▸ Task requirements
Return all lines from the listing below in which "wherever" appears.

(Beginning of Task input)

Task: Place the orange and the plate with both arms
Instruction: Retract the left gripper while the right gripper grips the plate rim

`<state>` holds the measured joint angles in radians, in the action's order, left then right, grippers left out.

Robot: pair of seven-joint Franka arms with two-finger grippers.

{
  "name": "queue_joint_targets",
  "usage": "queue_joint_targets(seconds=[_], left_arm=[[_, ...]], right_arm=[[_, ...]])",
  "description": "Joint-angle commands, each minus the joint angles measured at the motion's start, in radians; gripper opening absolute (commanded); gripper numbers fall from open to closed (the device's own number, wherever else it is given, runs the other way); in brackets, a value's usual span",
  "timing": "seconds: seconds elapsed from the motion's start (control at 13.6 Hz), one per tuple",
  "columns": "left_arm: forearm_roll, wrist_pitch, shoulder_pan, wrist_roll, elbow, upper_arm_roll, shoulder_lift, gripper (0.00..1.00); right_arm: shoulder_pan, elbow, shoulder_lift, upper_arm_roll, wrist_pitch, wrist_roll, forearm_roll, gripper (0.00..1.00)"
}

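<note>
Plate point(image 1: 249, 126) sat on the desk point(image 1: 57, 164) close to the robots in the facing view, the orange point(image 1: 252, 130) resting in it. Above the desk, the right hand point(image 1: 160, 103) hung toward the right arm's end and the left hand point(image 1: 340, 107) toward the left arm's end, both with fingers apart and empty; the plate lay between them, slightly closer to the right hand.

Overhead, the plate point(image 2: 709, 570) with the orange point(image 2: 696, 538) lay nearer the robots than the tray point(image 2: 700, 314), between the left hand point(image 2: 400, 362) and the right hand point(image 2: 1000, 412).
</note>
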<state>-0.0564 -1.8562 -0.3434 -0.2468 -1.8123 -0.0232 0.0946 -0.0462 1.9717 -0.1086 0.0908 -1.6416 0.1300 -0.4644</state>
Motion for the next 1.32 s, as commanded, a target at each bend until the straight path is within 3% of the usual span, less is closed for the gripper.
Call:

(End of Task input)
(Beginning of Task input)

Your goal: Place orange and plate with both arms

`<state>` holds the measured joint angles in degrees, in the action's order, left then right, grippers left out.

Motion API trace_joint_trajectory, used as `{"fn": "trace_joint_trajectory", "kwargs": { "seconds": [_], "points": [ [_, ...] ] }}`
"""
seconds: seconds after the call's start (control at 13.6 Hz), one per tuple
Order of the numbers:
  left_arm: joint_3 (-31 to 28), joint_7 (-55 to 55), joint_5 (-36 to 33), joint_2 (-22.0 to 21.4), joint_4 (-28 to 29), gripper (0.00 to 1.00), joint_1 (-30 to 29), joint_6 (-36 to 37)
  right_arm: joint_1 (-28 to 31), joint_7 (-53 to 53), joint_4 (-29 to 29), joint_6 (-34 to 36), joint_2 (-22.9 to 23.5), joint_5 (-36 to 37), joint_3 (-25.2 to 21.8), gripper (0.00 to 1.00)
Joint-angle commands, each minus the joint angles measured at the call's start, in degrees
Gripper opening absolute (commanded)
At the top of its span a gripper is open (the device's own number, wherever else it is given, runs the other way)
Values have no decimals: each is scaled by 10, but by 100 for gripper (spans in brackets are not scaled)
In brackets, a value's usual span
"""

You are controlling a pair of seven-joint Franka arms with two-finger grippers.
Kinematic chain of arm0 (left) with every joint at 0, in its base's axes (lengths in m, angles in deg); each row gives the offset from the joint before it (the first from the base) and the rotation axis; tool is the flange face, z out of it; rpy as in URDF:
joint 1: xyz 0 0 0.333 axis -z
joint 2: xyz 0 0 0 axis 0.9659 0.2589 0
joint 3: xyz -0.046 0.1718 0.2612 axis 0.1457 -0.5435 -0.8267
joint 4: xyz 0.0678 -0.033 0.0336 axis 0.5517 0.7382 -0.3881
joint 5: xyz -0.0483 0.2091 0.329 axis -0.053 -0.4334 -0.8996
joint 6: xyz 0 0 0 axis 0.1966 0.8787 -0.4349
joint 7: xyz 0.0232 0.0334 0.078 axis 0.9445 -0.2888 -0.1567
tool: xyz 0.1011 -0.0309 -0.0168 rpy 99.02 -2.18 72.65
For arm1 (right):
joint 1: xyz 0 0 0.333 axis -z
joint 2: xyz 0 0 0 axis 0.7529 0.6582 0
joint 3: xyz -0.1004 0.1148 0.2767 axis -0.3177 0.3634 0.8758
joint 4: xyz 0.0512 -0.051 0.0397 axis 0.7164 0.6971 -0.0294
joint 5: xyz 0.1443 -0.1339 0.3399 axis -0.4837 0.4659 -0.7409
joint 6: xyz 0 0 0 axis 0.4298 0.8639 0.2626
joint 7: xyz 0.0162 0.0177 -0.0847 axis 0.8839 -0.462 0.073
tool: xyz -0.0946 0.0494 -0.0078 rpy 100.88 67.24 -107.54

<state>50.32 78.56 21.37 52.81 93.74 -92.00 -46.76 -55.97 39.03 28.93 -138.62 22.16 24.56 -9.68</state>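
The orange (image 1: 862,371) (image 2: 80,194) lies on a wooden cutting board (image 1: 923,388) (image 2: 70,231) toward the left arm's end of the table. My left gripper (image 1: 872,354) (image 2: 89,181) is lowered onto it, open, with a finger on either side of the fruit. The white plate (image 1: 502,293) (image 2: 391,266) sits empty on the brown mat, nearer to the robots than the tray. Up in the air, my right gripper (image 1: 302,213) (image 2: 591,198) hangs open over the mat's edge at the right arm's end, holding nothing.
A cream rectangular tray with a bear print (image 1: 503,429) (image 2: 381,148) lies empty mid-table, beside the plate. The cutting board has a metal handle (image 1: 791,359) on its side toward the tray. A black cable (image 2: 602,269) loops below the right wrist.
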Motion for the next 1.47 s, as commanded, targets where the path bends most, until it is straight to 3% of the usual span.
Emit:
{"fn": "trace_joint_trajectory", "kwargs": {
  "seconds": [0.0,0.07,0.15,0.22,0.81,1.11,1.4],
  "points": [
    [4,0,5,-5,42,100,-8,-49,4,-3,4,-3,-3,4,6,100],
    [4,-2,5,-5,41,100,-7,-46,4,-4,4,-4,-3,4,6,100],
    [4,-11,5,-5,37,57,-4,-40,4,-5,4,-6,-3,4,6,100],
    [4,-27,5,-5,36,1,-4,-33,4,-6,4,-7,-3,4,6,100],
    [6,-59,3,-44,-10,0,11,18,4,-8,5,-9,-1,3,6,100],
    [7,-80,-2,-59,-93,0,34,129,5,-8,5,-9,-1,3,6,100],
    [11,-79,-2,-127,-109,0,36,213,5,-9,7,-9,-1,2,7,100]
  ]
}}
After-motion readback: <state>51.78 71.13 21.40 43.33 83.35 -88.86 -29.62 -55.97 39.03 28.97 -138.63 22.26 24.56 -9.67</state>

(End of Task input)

▸ Result
  "description": "Joint-angle commands, each minus the joint angles measured at the motion's start, in radians; gripper opening absolute (commanded); gripper numbers fall from open to closed (the device's own number, wherever else it is given, runs the other way); in brackets, a value's usual span",
At the top of its span a gripper is open (the device's own number, wherever else it is given, runs the other way)

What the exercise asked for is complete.